Carol Christ: Interestingly, I think at this moment, looking at the #MeToo movement, we might say, “Oh, things are worse than they’ve ever been.” I actually think women’s willingness to come forward and say, “This happened to me, and it was wrong,” rather than feeling ashamed and hiding it and thinking, “I must have done something to invite this,” is a mark of progress. But whenever you hear these stories, you realize how many worlds there are in which there is still an enormous imbalance in power in relationship to gender.

I think also lots of the issues have to do with race and class and wealth inequality. So, in some sense, I think that women in the academy — although it’s not true that there are not any problems in the academy in relation to gender — it’s one of the places where there’s been a lot of progress.

Carol Clover and Carol Christ laugh

Christ has two pieces of advice for the next generation of women at Berkeley: Get in touch with your authentic self and find a vocation that you enjoy. “If something isn’t working for you, stop it and try something else,” says Christ. “I think one of the most profound gratifications we have is to find work that matters to you, whatever that work is.” (UC Berkeley photo by Brittany Hosea-Small)

Anne Brice: What’s your advice for women now — undergraduate and graduate students, and other women at Berkeley?
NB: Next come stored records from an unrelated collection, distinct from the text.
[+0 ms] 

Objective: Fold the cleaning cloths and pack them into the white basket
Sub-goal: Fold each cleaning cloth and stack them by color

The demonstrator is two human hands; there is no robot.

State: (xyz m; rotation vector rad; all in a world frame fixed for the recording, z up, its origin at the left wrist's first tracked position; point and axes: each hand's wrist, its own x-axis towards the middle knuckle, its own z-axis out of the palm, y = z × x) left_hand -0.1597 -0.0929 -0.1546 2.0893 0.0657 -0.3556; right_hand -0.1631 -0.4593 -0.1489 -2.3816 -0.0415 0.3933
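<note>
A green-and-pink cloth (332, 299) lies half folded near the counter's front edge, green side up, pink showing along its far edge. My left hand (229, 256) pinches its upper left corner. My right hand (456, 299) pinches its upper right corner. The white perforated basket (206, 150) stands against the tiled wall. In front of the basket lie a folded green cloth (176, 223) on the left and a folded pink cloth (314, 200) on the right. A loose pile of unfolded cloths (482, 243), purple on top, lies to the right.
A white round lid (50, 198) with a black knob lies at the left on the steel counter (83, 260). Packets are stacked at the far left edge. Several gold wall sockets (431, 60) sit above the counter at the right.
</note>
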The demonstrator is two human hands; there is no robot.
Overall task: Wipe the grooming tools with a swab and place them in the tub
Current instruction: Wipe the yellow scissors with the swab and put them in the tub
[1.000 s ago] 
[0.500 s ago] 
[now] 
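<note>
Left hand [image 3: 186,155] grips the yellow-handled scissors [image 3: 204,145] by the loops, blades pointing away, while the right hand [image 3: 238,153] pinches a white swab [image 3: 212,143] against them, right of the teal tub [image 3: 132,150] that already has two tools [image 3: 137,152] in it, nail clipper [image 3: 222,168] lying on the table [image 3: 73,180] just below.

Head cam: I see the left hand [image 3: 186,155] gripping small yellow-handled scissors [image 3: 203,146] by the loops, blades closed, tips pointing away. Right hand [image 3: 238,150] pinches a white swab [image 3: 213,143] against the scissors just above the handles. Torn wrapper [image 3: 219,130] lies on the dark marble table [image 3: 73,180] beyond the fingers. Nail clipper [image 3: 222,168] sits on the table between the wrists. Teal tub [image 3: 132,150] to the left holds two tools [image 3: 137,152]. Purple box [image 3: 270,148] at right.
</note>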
Carol Christ: One of the things that surprised and delighted me when I went to Smith was how the range of female behavior seemed so much wider to me than it did at Berkeley. And I’m thinking, “This is crazy.” I mean, Berkeley’s not exactly a place of shrinking violets. It has a pretty Bohemian culture. And yet, the fact that this was an all-women’s community freed women to be unconventional in their expression of themselves. So, women were louder, they were gigglier. That really was a profound realization.

And, I guess I have two pieces of advice. Get in touch with that authentic self, whatever it is. And the other is, I think it’s so important for everybody to find a vocation and to not feel like you have to get it right in your first job after college. If something isn’t working for you, stop it and try something else. I think one of the most profound gratifications we have is to find work that matters to you, whatever that work is.

[Music: “Rabbit Hole” by Blue Dot Sessions]

Carol Clover: Yeah, I think that’s extremely good advice. Do what you want to do.

Narration: That was a conversation between UC Berkeley Chancellor Carol Christ and Professor Emerita Carol Clover. This is Fiat Vox. I’m Anne Brice.